Morning rituals at the Ganges in Varanasi
Morning rituals at the Ganges in Varanasi

Every day we felt a little bit better so we managed to do some of the things everyone goes to the city we were in for: Varanasi – the city with the holy river, the Ganges. We did a boat tour while the sun was rising up in the early morning, watched people perform their daily washing in the river. We saw dead bodies getting burned at the crematorium “Ghat” next to the Ganges, took part in blessing ceremonies and walked around piles of cow shit plastering the tight chaotic alleyways. Varanasi is a mad place. A chaotic and stinking but also so fascinating place. Which after days of lying in bed getting healthier we were more than ready to leave.

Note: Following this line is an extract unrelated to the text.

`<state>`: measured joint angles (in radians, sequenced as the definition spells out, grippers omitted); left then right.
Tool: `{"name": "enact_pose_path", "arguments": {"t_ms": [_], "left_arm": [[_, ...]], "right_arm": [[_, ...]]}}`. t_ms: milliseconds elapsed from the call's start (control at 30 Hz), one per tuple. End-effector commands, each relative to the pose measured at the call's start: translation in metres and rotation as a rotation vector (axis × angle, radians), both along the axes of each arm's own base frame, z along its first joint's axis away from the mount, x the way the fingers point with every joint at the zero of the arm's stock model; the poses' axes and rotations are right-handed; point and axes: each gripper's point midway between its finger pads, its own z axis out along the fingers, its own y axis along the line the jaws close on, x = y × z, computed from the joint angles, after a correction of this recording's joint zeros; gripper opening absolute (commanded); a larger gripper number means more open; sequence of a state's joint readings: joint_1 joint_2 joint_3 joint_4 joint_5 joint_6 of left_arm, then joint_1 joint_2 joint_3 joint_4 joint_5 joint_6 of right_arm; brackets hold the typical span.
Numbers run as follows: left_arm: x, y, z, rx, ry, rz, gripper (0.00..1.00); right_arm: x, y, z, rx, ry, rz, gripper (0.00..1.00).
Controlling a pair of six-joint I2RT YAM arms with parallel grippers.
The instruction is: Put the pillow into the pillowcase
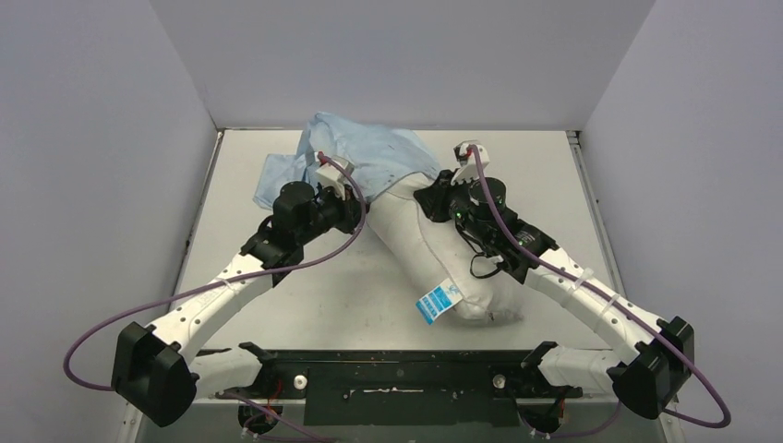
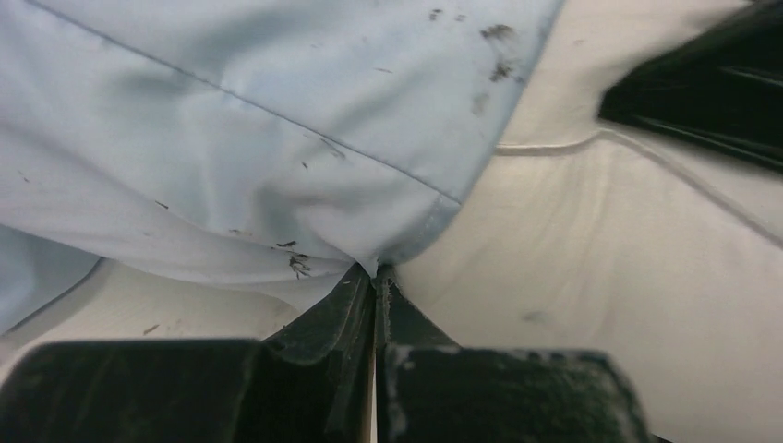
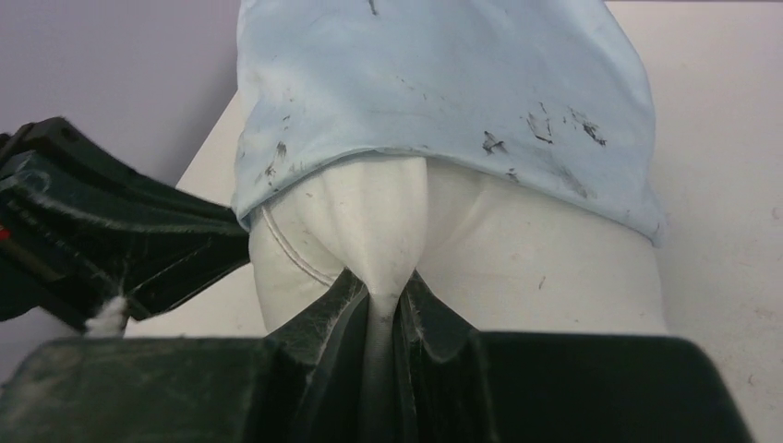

As Varanasi is relatively close to the border with Nepal (close in India terms means around six hours), we were going to go to spent 15 days in Nepal before returning to India. New faces, a bit of trekking and mainly some fresh air were calling us. (I couldn´t stop thinking about fresh, cold mountain air. Imagine being in the fullest, dirtiest and smelliest place you have ever been – and all you want to do is go outside for a nice, peaceful short walk. Yeah, you figure.) But our bad luck wasn´t quite over. Booking a bus took two visits at the travel agents as well as a ride to the bus station with a two hours debate there – only to find out we had to wait another three days, as the bus wasn´t running on one day and booked out on the other. It doesn´t sound so bad here now. But believe me, after one week of the worst I have ever felt all I wanted to do is leave this place where I did everything there was to do and all that was left was walk around and oh no, that is something you just don´t want to do in Varanasi. All I wanted to do was get out of there. But there was no way. We had to wait. So we waited. And waited. And waited. And then finally, after what felt so much longer than one week, we were back on the way to the bus station, hoping with everything we had that this bus would actually leave. (Because they don´t necessarily always run. Even though they are supposed to. And you already have a ticket. Oh no.) We saw the bus. We got on the bus. And then, I actually could not believe it, the bus started to drive and we left, oh we finally left Varanasi.

We were on our way to Nepal. Leaving India for a while to get some new energy. And this trip that we expected to last only two weeks would end up being double the time and quadruple of what I could have ever imagined it to be. Nepal would turn out to be one of the most amazing experiences of my life. With me doing things I never thought I would be capable of and memories that will last me a lifetime. And it all started with the drive out of Varanasi. Goodbye India, hello Nepal!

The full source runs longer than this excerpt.